On a Charter Flight, passengers aren’t limited to on of 2 or 3 entrees being served. They can literally design their own meal or order from a restaurant of their choice to be enjoyed while traveling in supreme comfort. There is also a wide variety of entertainment options on a charter flight. Many aircraft used for charter flights have free WiFi, high end sound or entertainment systems with iPhone/Android hook-ups and even satellite TV.
The very light jet (VLJ) is a classification initiated by the release of the Eclipse 500, on 31 December 2006, which was originally available at around US$1.5 million, cheaper than existing business jets and comparable with turboprop airplanes. It accompanied a bubble for air taxi services, exemplified by DayJet which ceased operations on September 2008, Eclipse Aviation failed to sustain its business model and filed for bankruptcy in February 2009.
Charter Jet One offers Standard and Premium Catering Packages to ensure a pleasant and smooth travel experience. Our friendly flight concierge staff can arrange for in-flight private jet catering based on the time of day and your personal dining preferences. A standard catering package can consist of a continental breakfast for morning flights, or sandwiches, entrees, salads or appetizer platters for afternoon and evening flights.
A public charter is one in which a tour operator rents the aircraft and advertises and sells seats to members of the public, either directly or through a travel agent.
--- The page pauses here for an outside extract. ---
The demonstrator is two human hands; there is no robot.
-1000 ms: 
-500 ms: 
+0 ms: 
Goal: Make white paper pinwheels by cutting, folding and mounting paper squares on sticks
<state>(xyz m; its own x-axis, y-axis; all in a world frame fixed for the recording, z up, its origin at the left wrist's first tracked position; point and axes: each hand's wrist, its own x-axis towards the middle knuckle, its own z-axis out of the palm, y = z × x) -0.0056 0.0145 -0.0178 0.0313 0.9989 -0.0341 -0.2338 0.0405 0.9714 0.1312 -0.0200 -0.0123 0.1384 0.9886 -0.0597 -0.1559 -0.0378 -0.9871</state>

In the case of public charters, the flight must be filed with the U.S. Department of Transportation, and the tour operator must supply a charter prospectus. The tour operator also must assume a legal responsibility to provide the transportation service, and must abide by DOT requirements for the protection of the clients' money. Public charters often operate only seasonally, and are often sold as part of a vacation package deal, although spare seats may be offered at bargain prices.
At 102 in (259 cm), the G650ER has the widest cabin yet but should be joined by the Falcon 5X (a Global 5000/G500 competitor) and its replacement, and the 4,500 nmi (8,300 km) Citation Hemisphere in 2021; at 98 in (249 cm), the Global 7000/8000 is wider than the 95 in (241 cm) Global 5000/6000, the same as the Gulfstream G500/G600 and the Canadair Challenger, while the Dassault Falcon 8X is 92 in (234 cm) wide and the G450/G550 88 in (224 cm).
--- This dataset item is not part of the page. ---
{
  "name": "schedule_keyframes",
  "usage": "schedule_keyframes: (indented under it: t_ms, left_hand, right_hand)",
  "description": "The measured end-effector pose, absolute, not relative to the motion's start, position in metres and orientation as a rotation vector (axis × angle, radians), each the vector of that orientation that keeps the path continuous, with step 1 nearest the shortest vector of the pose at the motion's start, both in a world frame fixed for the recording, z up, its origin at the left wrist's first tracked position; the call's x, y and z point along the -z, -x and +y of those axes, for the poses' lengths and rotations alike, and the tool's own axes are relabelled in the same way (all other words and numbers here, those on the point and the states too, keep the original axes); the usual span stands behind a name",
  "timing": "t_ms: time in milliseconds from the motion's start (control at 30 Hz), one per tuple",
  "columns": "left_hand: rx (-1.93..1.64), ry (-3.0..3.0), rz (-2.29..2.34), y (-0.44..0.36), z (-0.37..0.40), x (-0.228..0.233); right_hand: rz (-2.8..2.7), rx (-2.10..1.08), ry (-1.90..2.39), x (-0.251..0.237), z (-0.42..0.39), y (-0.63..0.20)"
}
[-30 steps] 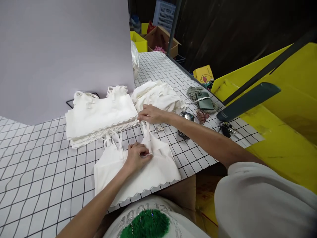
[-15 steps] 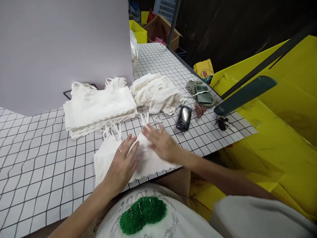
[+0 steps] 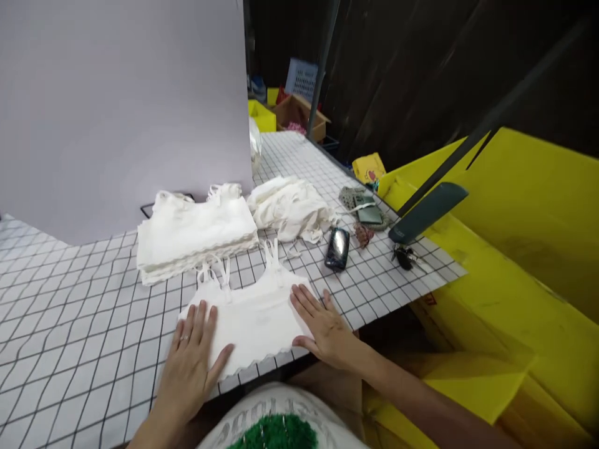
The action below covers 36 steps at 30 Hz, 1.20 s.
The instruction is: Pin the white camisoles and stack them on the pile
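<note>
A white strappy top (image 3: 255, 315) lies flat on the grid-patterned table (image 3: 70, 324), near its front edge. My left hand (image 3: 191, 358) rests flat on the garment's left edge, fingers spread. My right hand (image 3: 322, 324) lies flat on its right edge. Neither hand grips anything. Just behind the top sits a neat stack of folded white tops (image 3: 194, 234). To the right of that stack is a loose heap of white garments (image 3: 290, 207).
A dark phone (image 3: 337, 248), keys (image 3: 406, 255), a small pouch with a green card (image 3: 367, 209) and a dark flat bar (image 3: 428, 212) lie at the table's right. Yellow bins (image 3: 515, 249) stand to the right. A lilac backdrop (image 3: 121, 100) rises behind.
Both hands have slid apart from the middle of the top to its left and right edges, flattening it. A second ago the right hand was up at the strap by the stack.
</note>
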State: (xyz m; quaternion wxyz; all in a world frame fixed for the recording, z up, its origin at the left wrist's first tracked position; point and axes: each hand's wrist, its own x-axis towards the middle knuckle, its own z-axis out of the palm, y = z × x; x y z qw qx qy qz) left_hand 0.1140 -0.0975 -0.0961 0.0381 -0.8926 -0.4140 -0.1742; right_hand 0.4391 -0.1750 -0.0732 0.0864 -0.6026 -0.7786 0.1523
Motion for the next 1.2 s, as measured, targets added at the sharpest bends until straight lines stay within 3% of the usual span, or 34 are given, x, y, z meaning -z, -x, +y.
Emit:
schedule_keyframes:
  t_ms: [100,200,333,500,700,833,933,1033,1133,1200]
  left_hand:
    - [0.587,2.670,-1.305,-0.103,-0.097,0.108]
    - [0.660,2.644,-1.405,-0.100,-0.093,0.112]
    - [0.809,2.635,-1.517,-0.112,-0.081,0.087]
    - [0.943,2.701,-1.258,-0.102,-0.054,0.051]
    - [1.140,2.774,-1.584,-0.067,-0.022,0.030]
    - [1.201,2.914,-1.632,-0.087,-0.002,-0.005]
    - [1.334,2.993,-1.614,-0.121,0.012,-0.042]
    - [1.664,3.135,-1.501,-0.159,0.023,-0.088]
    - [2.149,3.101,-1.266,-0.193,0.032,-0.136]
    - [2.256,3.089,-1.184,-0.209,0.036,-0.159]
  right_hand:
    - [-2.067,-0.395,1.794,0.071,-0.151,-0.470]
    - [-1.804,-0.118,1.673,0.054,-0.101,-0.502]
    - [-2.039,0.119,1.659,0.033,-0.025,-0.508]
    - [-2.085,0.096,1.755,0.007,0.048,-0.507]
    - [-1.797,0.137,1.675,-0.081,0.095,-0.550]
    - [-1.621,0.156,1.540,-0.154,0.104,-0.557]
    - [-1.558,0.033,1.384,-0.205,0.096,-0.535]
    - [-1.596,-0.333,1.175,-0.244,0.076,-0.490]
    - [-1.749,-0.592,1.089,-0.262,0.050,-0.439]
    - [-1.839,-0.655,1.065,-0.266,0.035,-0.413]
Equipment trust certificate (ETC): Most commonly used in North America. A trust of investors purchases the aircraft and then "leases" it to the operator, on condition that the airline will receive title upon full performance of the lease. ETCs blur the line between finance leasing and secured lending, and in their most recent forms have begun to resemble securitization arrangements.
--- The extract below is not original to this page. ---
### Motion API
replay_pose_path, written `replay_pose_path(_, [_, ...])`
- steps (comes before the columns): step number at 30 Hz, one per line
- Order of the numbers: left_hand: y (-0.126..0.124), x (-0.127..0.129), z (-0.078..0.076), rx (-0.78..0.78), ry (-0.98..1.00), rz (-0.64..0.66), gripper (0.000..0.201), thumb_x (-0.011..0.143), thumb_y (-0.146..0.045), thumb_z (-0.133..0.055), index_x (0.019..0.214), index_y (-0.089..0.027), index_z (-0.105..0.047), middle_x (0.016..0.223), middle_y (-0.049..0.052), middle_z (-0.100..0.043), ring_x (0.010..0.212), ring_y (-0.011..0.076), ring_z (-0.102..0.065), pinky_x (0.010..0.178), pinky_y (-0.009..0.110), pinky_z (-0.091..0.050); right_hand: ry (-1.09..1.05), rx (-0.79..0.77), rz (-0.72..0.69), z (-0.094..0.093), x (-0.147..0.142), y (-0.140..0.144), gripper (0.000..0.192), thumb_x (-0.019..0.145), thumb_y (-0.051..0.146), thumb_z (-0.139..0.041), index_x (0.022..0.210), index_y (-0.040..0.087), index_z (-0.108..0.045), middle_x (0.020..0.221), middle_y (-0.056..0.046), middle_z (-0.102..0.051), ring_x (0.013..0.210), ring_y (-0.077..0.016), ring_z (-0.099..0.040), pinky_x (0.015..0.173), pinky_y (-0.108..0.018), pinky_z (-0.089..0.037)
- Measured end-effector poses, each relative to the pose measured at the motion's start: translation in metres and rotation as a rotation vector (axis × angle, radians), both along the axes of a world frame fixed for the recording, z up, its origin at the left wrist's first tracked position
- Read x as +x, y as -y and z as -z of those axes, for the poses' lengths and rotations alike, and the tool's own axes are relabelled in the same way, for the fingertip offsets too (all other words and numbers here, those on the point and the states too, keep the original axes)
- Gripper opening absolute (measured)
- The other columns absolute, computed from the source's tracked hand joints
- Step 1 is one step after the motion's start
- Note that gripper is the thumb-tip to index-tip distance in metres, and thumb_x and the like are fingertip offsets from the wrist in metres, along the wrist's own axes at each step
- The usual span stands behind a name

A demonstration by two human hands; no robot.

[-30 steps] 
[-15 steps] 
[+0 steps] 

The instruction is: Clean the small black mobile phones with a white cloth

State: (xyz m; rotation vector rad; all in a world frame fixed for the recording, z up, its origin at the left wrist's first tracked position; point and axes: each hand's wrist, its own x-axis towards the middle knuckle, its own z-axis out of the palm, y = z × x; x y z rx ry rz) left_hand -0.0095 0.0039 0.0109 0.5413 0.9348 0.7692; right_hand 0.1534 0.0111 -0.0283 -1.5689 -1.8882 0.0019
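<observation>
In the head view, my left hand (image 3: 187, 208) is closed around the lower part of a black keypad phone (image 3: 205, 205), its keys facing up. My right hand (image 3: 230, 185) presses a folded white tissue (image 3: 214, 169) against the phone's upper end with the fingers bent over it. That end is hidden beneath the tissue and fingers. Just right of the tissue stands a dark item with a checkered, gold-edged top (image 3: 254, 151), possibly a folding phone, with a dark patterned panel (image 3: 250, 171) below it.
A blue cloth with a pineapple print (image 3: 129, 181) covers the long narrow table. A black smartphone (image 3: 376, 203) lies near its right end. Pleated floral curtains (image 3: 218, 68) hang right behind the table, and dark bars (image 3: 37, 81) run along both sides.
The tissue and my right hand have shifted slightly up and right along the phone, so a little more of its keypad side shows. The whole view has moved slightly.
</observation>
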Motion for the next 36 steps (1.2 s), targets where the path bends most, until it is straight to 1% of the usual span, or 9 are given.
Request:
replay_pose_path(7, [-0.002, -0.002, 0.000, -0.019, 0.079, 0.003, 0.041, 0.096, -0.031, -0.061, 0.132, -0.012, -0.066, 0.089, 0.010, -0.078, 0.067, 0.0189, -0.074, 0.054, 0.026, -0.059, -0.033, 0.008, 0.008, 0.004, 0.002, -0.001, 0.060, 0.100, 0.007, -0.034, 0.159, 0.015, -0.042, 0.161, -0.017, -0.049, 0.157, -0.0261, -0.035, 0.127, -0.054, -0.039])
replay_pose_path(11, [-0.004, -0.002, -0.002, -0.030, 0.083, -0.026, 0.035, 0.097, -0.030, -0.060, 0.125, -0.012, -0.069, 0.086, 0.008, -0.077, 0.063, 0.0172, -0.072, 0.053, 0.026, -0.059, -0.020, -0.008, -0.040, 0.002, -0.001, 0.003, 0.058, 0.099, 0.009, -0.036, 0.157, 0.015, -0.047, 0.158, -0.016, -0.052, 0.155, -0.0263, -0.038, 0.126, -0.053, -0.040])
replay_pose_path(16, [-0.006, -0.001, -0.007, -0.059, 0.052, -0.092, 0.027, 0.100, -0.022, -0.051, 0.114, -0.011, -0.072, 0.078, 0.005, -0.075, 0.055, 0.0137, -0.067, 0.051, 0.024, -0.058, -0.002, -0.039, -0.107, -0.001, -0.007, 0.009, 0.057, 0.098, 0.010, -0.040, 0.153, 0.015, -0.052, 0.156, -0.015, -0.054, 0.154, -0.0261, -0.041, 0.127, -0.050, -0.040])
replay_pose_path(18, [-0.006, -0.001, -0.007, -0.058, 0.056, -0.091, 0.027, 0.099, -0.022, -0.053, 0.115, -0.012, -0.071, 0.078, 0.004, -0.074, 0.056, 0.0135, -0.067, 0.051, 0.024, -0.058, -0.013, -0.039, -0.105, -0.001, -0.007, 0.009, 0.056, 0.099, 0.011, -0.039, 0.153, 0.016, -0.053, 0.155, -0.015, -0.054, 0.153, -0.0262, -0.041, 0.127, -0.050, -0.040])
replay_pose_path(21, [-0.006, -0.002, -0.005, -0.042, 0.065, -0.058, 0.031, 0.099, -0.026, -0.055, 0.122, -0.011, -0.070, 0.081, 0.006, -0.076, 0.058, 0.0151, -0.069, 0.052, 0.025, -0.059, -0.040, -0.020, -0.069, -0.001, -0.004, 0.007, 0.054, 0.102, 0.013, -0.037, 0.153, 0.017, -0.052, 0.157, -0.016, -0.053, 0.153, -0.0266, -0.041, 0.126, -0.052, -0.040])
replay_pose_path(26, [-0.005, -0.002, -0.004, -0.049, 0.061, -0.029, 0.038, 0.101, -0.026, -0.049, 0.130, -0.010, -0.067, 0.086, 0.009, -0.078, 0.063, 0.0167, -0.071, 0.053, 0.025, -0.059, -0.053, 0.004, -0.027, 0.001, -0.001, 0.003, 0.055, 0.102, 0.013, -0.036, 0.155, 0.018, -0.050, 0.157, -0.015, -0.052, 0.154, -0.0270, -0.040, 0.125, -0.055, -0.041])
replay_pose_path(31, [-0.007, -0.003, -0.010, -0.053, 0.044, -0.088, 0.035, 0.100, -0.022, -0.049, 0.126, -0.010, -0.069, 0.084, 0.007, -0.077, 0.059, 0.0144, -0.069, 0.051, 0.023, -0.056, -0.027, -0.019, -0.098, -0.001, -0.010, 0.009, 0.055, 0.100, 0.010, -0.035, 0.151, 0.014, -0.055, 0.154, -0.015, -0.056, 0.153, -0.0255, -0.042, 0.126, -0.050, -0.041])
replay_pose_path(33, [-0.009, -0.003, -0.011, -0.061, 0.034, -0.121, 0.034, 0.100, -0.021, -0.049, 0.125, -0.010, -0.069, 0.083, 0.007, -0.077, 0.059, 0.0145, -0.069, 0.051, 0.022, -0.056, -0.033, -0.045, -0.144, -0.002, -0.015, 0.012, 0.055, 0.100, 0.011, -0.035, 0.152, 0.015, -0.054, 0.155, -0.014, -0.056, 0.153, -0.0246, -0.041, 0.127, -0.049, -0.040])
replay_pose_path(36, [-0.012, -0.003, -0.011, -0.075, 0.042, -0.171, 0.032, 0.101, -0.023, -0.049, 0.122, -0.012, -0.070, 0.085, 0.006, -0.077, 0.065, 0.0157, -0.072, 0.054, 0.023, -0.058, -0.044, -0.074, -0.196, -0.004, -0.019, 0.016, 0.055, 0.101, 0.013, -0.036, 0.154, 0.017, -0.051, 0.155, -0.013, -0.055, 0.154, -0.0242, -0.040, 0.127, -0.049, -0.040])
In 2017 Honeywell predicts 8,600 aircraft to be delivered during the next decade for a total value of $264 Billion. Its breakdown is 57% big (85% in value) - super-midsize to business liner, 18% midsize (8% in value) - light-medium to medium, and 25% small (7% in value); the global demand is expected to come from North America for 61%, 15% from Latin America, 14% from Europe, 6% from Asia-Pacific and 4% from Middle East and Africa.